Publié le 29/01/2009 à 00H00
Direct Matin Plus publie sous ce titre une interview de François Chérèque dans son édition du 28 janvier.

La mobilisation prend de l’ampleur. Mais les revendications paraissent floues…

Cette journée se cristallise sur un cri de protestation parce qu’il y a un sentiment d’injustice face à la crise. A la CFDT, nous demandons de revoir le plan de relance du gouvernement. Il faut augmenter les minima sociaux, avancer la mise en place du RSA. Mais il faut aussi penser aux classes moyennes et relancer leur pouvoir d’achat.

Les plans de relance par la consommation ont montré que les Français épargnent l’argent «bonus» ou bien l’investissent dans des produits étrangers…

On peut le faire sans provoquer une épargne: en baissant la TVA dans certains secteurs bien précis ; en offrant une fiscalité avantageuse pour faire des travaux; en aidant le crédit à la consommation. Par ailleurs, si on veut que les Chinois nous achètent des avions, il va bien falloir qu’on achète leur textile.

Qu’attendez-vous des entreprises ?

Celles qui sont aidées doivent donner plus de contreparties.
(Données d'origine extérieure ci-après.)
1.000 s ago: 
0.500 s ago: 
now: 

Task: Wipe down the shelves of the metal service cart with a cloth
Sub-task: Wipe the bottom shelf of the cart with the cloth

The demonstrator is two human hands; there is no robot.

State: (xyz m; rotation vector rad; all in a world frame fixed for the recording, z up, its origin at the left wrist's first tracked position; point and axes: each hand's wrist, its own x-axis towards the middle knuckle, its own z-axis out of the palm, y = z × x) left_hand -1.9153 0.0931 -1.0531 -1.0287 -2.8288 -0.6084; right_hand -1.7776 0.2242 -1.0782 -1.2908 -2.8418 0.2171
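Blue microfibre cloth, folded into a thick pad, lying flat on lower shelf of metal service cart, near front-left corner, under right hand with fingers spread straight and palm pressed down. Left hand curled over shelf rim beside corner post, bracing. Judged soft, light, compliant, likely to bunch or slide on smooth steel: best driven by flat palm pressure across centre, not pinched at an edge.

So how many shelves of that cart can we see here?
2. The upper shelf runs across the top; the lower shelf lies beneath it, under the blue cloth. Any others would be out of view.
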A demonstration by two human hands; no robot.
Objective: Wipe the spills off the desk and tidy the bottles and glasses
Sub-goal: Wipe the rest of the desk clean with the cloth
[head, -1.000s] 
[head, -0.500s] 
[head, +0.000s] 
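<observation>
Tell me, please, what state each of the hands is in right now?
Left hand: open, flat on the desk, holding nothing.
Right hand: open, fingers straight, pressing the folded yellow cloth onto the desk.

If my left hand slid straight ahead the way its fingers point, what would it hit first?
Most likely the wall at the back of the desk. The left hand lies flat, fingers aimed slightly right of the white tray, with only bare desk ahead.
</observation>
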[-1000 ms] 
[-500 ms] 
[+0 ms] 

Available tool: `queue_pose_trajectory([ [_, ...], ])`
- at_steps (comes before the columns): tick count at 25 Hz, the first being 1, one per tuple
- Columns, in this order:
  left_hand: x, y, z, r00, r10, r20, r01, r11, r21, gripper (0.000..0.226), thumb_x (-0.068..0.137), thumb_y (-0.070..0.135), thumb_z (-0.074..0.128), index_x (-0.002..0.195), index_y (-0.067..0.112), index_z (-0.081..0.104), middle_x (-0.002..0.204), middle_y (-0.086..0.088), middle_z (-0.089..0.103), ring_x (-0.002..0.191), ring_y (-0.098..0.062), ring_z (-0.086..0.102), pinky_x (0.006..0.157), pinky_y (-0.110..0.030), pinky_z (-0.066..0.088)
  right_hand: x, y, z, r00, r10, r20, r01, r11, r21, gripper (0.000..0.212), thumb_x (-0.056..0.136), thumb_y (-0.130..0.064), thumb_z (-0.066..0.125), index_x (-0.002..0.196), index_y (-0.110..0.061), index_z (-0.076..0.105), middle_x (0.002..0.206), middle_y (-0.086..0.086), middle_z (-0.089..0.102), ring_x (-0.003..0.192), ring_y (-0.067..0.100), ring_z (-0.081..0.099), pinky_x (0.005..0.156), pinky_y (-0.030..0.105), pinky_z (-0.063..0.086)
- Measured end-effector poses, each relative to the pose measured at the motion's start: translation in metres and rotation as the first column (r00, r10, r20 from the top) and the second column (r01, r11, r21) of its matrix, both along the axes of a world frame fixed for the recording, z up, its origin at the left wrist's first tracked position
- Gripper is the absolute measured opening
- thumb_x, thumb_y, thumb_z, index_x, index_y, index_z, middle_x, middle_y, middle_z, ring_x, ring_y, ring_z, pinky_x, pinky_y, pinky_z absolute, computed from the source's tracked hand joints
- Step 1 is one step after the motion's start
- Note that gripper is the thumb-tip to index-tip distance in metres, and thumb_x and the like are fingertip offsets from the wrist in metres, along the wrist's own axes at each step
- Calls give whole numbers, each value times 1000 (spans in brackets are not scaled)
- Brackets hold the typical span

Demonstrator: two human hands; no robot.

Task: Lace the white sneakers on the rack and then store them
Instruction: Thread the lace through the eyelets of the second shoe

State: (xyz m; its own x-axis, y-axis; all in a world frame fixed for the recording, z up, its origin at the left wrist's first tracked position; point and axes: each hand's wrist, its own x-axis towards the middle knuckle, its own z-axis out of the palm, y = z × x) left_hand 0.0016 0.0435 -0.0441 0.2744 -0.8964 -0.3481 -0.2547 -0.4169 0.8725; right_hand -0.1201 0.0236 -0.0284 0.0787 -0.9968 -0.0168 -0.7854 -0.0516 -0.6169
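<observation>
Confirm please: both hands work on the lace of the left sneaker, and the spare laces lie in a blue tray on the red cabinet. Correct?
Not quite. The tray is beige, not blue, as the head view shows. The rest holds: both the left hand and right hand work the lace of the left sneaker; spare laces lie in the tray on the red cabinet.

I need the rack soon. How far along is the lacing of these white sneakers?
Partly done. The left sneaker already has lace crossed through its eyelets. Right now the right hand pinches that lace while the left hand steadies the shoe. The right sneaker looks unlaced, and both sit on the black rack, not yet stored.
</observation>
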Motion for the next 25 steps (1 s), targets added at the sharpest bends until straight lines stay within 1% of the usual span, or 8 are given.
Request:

Je serai demain chez Faurecia, l’équipementier de Peugeot, menacé de délocalisation. Peugeot en est actionnaire à 75 %. Il dit qu’il ne fermera pas ses usines, mais ferme celles de ses sous-traitants.

Quelle suite comptez-vous donner à ce mouvement?

Je ne suis pas un adepte de la grève toutes les semaines. Mais si la mobilisation est très importante et qu’il n’y a pas de réponse côté de nos interlocuteurs gouvernementaux et patronaux, nous serons bien obligés de un trouver moyen pour exprimer à nouveau nos revendications. Mais il est trop tôt pour savoir quelle forme prendra cette contestation.